There are three types of fungal wood rot: brown, white, and soft rot . Further terms are either older names (e.g., destruction rot = brown rot), specifications (red rot = white rot by Heterobasidion annosum) or terms used in practice ( marble rot = white rot with black demarcation lines) or false names (blue rot = blue stain).
According to the classical school of thought a fungal species causes only one type of decay, and species causing different rots shall not be grouped in the same genus [e.g.: Lentinus lepideus: brown rot; Lentinula (in former times Lentinus) edodes: white rot].
Regarding the delineation between the three decay types, there are, however, exceptions: The brown-rot fungus Coniophora puteana produced cavities to be typical of soft-rot fungi and erosion and thinning of the cell wall to be charac-teristic of white-rot fungi (Kleist and Schmitt 2001; Lee et al. 2004).
Fistulina hepatica revealed the soft-rot mode in cell walls rich in syringyl lignin, whereas brown rot was associated with cells rich in guaiacyllignin (Schwarze et al. 2000).
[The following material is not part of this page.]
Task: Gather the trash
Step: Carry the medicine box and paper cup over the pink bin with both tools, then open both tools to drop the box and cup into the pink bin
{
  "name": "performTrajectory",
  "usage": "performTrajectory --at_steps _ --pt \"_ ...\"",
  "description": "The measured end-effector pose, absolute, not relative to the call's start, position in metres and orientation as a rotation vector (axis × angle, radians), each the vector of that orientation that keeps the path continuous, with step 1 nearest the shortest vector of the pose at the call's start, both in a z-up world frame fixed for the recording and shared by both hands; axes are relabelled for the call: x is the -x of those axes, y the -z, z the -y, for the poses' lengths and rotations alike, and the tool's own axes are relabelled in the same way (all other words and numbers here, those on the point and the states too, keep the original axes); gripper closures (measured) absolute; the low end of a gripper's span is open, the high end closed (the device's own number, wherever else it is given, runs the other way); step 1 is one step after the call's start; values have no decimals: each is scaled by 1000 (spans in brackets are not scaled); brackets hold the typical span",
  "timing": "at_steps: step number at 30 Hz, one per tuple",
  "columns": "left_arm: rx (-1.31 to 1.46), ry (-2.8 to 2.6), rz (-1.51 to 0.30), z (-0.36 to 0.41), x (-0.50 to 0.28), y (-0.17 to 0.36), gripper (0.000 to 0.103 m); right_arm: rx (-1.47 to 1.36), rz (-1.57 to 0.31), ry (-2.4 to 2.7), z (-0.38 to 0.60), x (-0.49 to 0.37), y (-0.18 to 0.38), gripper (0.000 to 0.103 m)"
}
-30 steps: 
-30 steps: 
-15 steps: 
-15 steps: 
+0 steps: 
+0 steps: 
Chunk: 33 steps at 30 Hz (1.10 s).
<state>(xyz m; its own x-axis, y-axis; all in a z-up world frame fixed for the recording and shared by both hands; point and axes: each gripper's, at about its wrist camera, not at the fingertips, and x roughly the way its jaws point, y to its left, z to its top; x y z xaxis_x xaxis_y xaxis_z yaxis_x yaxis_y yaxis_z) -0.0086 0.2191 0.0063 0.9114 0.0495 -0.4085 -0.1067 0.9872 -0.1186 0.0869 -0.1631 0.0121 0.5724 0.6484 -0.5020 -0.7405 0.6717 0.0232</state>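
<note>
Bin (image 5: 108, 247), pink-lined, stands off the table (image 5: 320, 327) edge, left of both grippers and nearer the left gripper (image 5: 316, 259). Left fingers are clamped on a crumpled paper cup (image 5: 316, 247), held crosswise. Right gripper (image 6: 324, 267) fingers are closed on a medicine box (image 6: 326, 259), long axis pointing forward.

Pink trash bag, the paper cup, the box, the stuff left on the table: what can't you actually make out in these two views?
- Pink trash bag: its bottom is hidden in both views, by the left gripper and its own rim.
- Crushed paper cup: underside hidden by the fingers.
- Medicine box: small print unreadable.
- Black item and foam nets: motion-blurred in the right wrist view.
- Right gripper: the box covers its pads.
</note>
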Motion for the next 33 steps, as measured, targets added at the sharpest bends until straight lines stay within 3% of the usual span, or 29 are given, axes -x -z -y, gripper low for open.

Several white-rot Basidiomycetes like Phellinus pini (Liese and Schmid 1966) as well as Inonotus hispidus and Meripilus giganteus caused cavities (Schwarze and Fink 1998; Schwarze et al. I995a), which differed between the host trees, cell type, and location in the annual ring.
Cavities in the secondary wall of fibers and tracheids were also found to be caused by two Armillaria species as well as by Stereum sanguinolenturn, Ganoderma applanatum, and Grifola fron-dosa (Schwarze and Engels 1998). It was hypothesized that soft-rotting activity of white-rot Basidiomycetes may commonly precede white rotting when the fungus invades previously uninfected zones in the xylem, in which moisture content is high. Delignification of Norway spruce tracheids by Stereum san-guinolentum associated with the presence of radial and concentric clefts containing cell wall entities in the secondary wall (Schwarze and Fink 1999) supporting observations of a radial and concentric arrangement of cell wall constituents within the S2 (Sell and Zimmermann 1993).